Setiap kali saya membaca jajak pendapat itu, saya bertanya pada diri sendiri tentang Muslim yang mana yang mereka bicarakan", ungkap Profesor Lucia Sorbera, ketua Departemen Studi Arab di University of Sydney kepada SBS Italian.
"Setiap kali terjadi serangan yang didefinisikan 'berkaitan dengan teror' atau krisis internasional, sorotan diarahkan pada kelompok-kelompok minoritas dan khususnya pada komunitas Muslim", ujarnya.
Dan persepsi publik atas komunitas Muslim ini umumnya berakar pada narasi populer Timur Tengah, Arab dan Islam, kata Sorbera. Hal ini bersifat episodik dan umumnya berfokus pada krisis dan generalisasi.
"Meski Islam dianggap sebagai dunia yang monolitik, sebenarnya, dunia mereka kaleidoskopis dan multifaset, terdiri dari konstelasi berbagai kelompok, komunitas dan pendekatan individual yang berbeda," tambahnya.
Apakah ini merupakan kesalahpahaman?
Apakah orang Muslim lebih mungkin melakukan kekerasan? Beberapa orang di masyarakat yang lebih luas tampaknya percaya bahwa konteks agama atau politik lain tidak mengilhami kekerasan seperti yang tampaknya dilakukan oleh Islam.
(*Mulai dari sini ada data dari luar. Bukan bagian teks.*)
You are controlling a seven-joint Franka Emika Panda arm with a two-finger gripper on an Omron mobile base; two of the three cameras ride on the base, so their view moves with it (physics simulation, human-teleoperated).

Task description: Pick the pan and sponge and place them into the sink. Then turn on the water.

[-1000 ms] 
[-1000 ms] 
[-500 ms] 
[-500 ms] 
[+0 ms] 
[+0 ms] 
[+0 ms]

Menurut Sorbera, sekali lagi ini adalah masalah persepsi.
"Saya baru saja kembali dari AS dimana dalam terjadi dua serangan mematikan di minggu lalu, salah satunya terjadi di bar penuh dengan mahasiswa, yang dilakukan oleh orang kulit putih dengan senjata api," katanya. "Serangan-serangan ini dilakukan secara global oleh individu baik itu Muslim maupun non-Muslim, baik pria maupun wanita. Masalahnya adalah ketika seorang Muslim bertanggung jawab atas serangan ini, narasi serangan kemudian hanya berpusat pada afiliasi agama mereka dan ini memunculkan persepsi negatif masyarakat."
Sorbera juga berpikir kita perlu melihat bagaimana Islam digambarkan dalam pendidikan di Australia.
"Di sekolah tidak pernah disebutkan fakta bahwa kontak antara penduduk asli Australia dan populasi Muslim sudah ada bahkan sebelum kedatangan orang Eropa di Australia," ungkapnya. "Faktanya, sebelum tahun 1788 sudah ada rute komersial yang menghubungkan Asia Tenggara dengan Australia, dan ada contoh-contoh yang terdokumentasi dari orang-orang Muslim yang menetap di Australia dan menikahi seseorang dari keluarga Aborigin. Ini terjadi bahkan sebelum kolonisasi Inggris dimulai."
Menurut Sorbera, kesalahpahaman lainnya adalah bahwa warga Muslim di Australia umumnya adalah pendatang.
"Mayoritas Muslim Australia bukanlah migran - terlepas dari kepercayaan pada umumnya - karena banyak kedatangan migran Muslim ini terjadi pada tahun 1800-an," katanya. "Karena itu mayoritas anggota komunitas Muslim Australia adalah generasi kelima Australia dengan latar belakang keluarga yang berasal dari luar negeri."
Sementara itu Matteo Vergani, dosen senior di Deakin University yang juga ahli bidang terorisme internasional mengatakan pada SBS Italian bahwa proses integrasi komunitas-komunitas minoritas Australia lebih baik daripada banyak negara lain, tetapi juga tidak sempurna. Ia meyakini ada cara-cara lebih lanjut guna mengatasi radikalisasi dalam kelompok minoritas.